(Excerpts from a dataset)

##############################

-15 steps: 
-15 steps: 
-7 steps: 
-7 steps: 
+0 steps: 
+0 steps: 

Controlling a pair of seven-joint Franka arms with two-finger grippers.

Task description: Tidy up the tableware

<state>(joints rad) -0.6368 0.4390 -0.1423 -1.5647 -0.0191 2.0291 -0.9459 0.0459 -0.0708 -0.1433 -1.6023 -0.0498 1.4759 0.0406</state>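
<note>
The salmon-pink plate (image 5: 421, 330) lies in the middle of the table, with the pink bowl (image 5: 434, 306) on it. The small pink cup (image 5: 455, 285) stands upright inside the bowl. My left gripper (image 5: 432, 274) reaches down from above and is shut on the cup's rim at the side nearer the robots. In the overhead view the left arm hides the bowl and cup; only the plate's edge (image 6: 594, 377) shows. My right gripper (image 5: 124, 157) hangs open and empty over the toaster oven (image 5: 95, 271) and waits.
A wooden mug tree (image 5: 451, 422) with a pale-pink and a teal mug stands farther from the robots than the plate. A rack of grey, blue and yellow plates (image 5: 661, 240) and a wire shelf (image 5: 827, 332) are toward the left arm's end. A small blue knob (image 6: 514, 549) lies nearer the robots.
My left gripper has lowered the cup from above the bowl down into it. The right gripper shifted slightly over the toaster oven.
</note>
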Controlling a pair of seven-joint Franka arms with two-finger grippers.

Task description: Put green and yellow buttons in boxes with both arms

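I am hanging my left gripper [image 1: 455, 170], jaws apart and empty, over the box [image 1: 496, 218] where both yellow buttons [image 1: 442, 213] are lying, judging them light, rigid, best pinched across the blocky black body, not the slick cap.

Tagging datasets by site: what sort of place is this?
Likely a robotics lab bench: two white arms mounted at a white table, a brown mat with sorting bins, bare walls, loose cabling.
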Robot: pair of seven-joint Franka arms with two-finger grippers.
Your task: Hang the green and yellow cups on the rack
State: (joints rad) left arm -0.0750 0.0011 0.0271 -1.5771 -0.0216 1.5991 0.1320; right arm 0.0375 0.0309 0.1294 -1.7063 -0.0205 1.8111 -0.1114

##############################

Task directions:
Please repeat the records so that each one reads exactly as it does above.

Exercise response:
-15 steps: 
-15 steps: 
-7 steps: 
-7 steps: 
+0 steps: 
+0 steps: 

Controlling a pair of seven-joint Franka arms with two-finger grippers.

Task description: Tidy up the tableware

<state>(joints rad) -0.6368 0.4390 -0.1423 -1.5647 -0.0191 2.0291 -0.9459 0.0459 -0.0708 -0.1433 -1.6023 -0.0498 1.4759 0.0406</state>
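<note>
The salmon-pink plate (image 5: 421, 330) lies in the middle of the table, with the pink bowl (image 5: 434, 306) on it. The small pink cup (image 5: 455, 285) stands upright inside the bowl. My left gripper (image 5: 432, 274) reaches down from above and is shut on the cup's rim at the side nearer the robots. In the overhead view the left arm hides the bowl and cup; only the plate's edge (image 6: 594, 377) shows. My right gripper (image 5: 124, 157) hangs open and empty over the toaster oven (image 5: 95, 271) and waits.
A wooden mug tree (image 5: 451, 422) with a pale-pink and a teal mug stands farther from the robots than the plate. A rack of grey, blue and yellow plates (image 5: 661, 240) and a wire shelf (image 5: 827, 332) are toward the left arm's end. A small blue knob (image 6: 514, 549) lies nearer the robots.
My left gripper has lowered the cup from above the bowl down into it. The right gripper shifted slightly over the toaster oven.
</note>
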Controlling a pair of seven-joint Franka arms with two-finger grippers.

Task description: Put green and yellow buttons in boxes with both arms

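I am hanging my left gripper [image 1: 455, 170], jaws apart and empty, over the box [image 1: 496, 218] where both yellow buttons [image 1: 442, 213] are lying, judging them light, rigid, best pinched across the blocky black body, not the slick cap.

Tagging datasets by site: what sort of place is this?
Likely a robotics lab bench: two white arms mounted at a white table, a brown mat with sorting bins, bare walls, loose cabling.
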Robot: pair of seven-joint Franka arms with two-finger grippers.
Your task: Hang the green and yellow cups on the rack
State: (joints rad) left arm -0.0750 0.0011 0.0271 -1.5771 -0.0216 1.5991 0.1320; right arm 0.0375 0.0309 0.1294 -1.7063 -0.0205 1.8111 -0.1114

This concludes the output.